▶ [Work required]:
Write out again only the lines that run from the start of the entries to the line containing "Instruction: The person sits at", both included.

── Input data ──

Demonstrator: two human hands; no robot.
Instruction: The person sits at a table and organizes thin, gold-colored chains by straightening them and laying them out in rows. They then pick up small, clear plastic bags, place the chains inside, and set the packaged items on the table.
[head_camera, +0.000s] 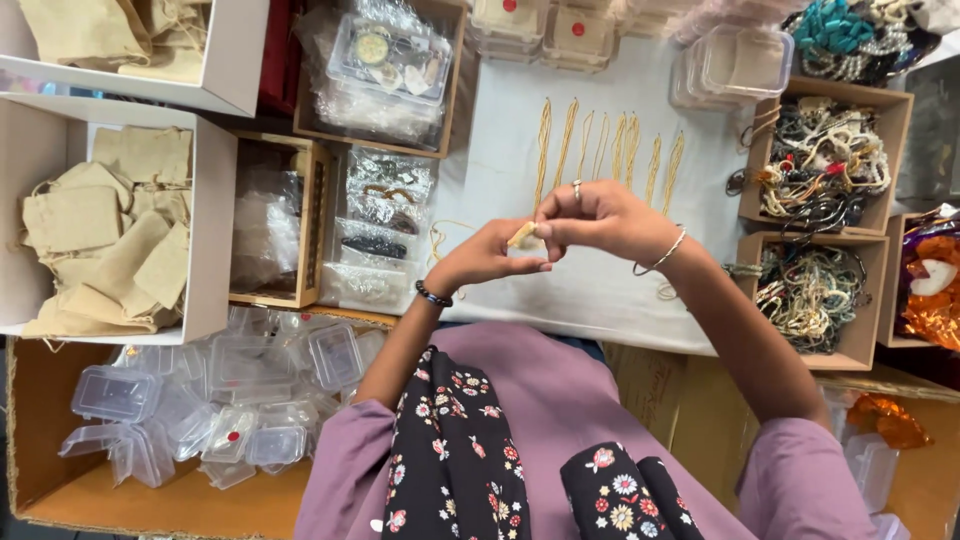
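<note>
Item in hand: a small pale-gold piece (521, 235) pinched between both hands above the white bench (600, 290); what it is exactly cannot be made out.
Left hand (490, 255): fingers closed around the lower end of the piece; a dark beaded bracelet (433, 295) on the wrist.
Right hand (598, 217): thumb and fingers clenched on the upper end, touching the left hand; a ring on one finger, a thin silver bangle (662, 255) on the wrist.
Gold chains (605, 150): about eight strands laid side by side on the bench just beyond the hands; their near ends are hidden behind the knuckles.
Open room: bare white cloth lies around and below the hands; its near edge meets the purple sleeves.
Right side: two open cardboard boxes (880, 300) of tangled bead necklaces, the nearer one just beside the right forearm; an orange foil wrap (930, 280) cut off at the frame edge.
Left side: clear bags of jewellery (380, 215), a wooden box (310, 220), then white trays of beige cloth pouches (110, 240).
Lower left: a heap of small clear plastic boxes (230, 400) in a brown carton, too jumbled to count.
Far edge: more lidded clear boxes (740, 60), partly cropped.
</note>
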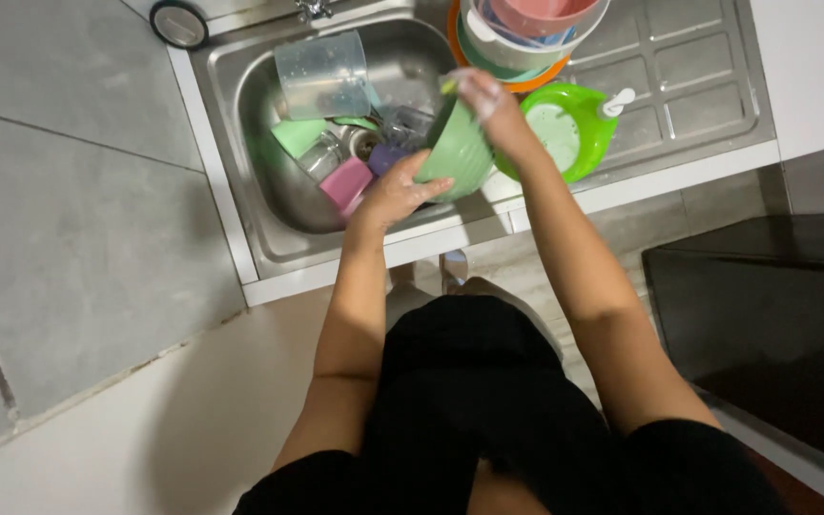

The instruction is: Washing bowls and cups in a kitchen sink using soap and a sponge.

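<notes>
We look straight down at a steel sink set in a white bench, and both of our bare hands work over it on a green bowl. The left hand cups the bowl from below at its near side, fingers spread along the outer wall, so its grip is wrapped on the bowl. The right hand comes in from above at the bowl's rim, soapy and a little blurred; its grip looks pressed together at the rim beside a small yellow-green scrap, but we cannot tell what exactly it pinches. The bowl is tilted and held above the sink's right edge, clear of the dishes beneath. In the basin lie a clear plastic jug, a pale green piece, a pink cup, a purple cup and some glass or metal pieces packed between them. On the ribbed draining board to the right sits a bright green lidded dish, touching the bowl's far side, and behind it a stack of bowls in white, orange, blue and pink.
</notes>
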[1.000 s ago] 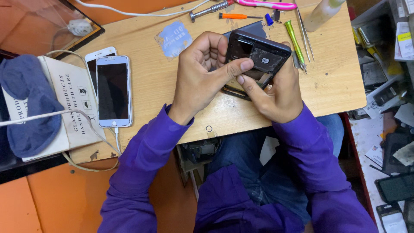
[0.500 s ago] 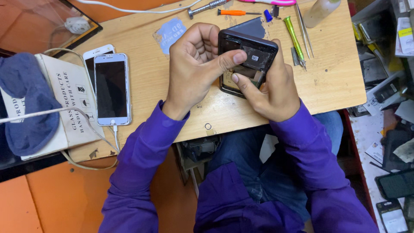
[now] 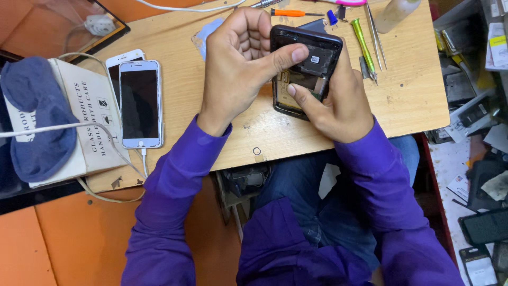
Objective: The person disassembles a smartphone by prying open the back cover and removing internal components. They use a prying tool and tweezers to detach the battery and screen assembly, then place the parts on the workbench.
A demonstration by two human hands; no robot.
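On my feed, a beige cardboard box (image 3: 79, 124) with dark printed lettering lies flat at the counter's (image 3: 407, 100) left end. Just beside it rests a white phone (image 3: 140, 103), its dark rectangular screen blank, with a second white phone (image 3: 120, 59) tucked partly beneath. Right of the counter, a small yellow label (image 3: 498, 45) shows on clutter, and a dark-screened phone (image 3: 486, 226) lies on the floor.

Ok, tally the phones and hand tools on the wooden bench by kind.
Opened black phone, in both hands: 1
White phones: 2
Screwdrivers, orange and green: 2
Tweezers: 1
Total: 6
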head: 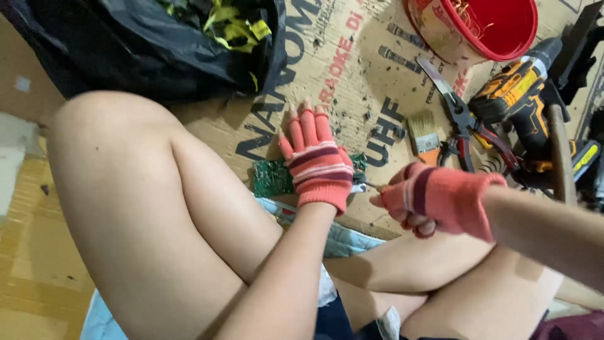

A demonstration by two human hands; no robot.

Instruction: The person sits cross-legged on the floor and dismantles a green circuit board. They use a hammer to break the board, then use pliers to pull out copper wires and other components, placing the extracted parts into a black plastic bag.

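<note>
Bare knees frame a worker seated on flattened printed cardboard, both hands in fingerless pink-and-orange striped knit gloves. Left hand lies flat, fingers spread, pressing down on a green printed circuit board that shows on either side of its palm. Right hand is closed in a fist around a thin metal tool, apparently a screwdriver, whose tip points at the board's edge just beside the left wrist.

Beyond the right hand lie a wooden-handled paintbrush, red-handled pliers, a yellow-and-black cordless drill and a red plastic bucket; a black plastic bag sits beyond the left.

The likely hazard: if the tip slips off the board under force, it would drive toward the bare fingertips or wrist holding it down. With only a palm pinning it, the board could also skid on the cardboard.
</note>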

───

▶ [Output of the exercise]:
Demonstrator: two human hands; no robot.
Instruction: The person sits at a table and organizes thin, gold-colored chains by straightening them and laying them out in rows. They then pick up small, clear plastic bags, place the chains inside, and set the packaged items on the table.

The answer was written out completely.